Total number of points for completing this task: **15**

If you take a closer look at the data, you will notice that a few of the observations are missing.

There is a wide range of standard strategies to deal with such missing values, including:

- row deletion
- substitution methods (e.g., replace with mean or median)
- hot-/cold-deck methods (impute from a randomly selected similar record)
- regression methods

To decide which strategy is appropriate, it is essential to investigate the mechanism that led to the missing values to find out whether the missing data is missing completely at random, missing at random, or missing not at random. 

 - **MCAR** (Missing Completely At Random) means that there is no relationship between the missingness of the data and any of the values.
 - **MAR** (Missing At Random) means that there is a systematic relationship between the propensity of missing values and the observed data, but not the missing data.
 - **MNAR** (Missing Not At Random) means that there is a systematic relationship between the propensity of a value to be missing and its values. 
 

_______

You talked to the meteorologists who compiled the data to find out more about what mechanisms may have caused the missing values. 

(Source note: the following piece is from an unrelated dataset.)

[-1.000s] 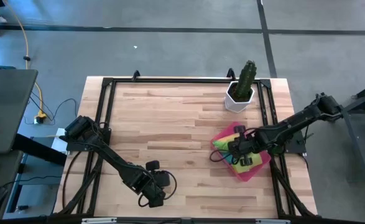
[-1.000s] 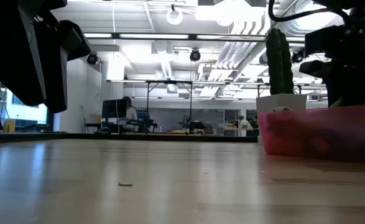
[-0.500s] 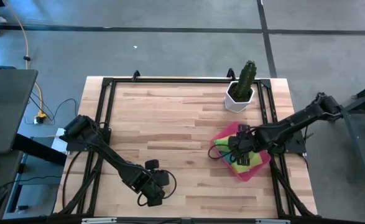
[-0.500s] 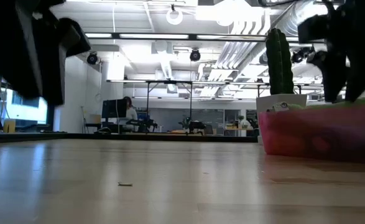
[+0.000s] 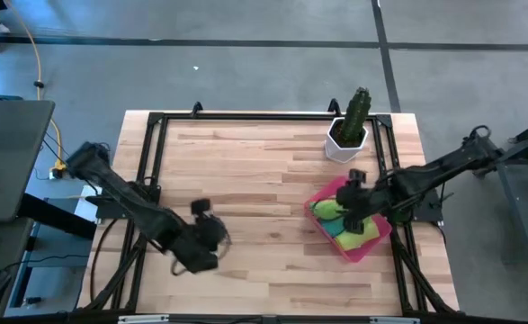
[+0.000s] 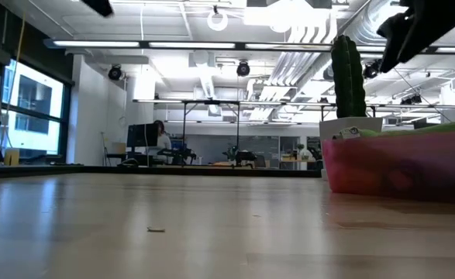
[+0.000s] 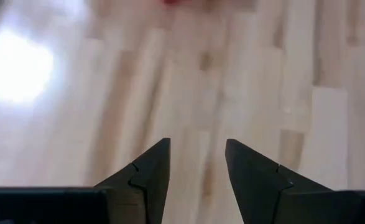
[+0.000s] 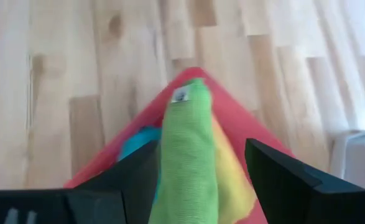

They told you that they do not know why some of the temperature (`Air Temperature [°C]`) and pressure (`Surface pressure [hPa]` and `Mean sea-level pressure [hPa]`) readings are missing, but someone may have forgotten to record them. In any case, the propensity of temperature and pressure values to be missing does not have anything to do with the weather itself.

As far as the missing humidity readings are concerned (`Relative humidity [%]`), according to their experience, they suspect that the humidity sensor is less reliable when the wind blows directly from the West.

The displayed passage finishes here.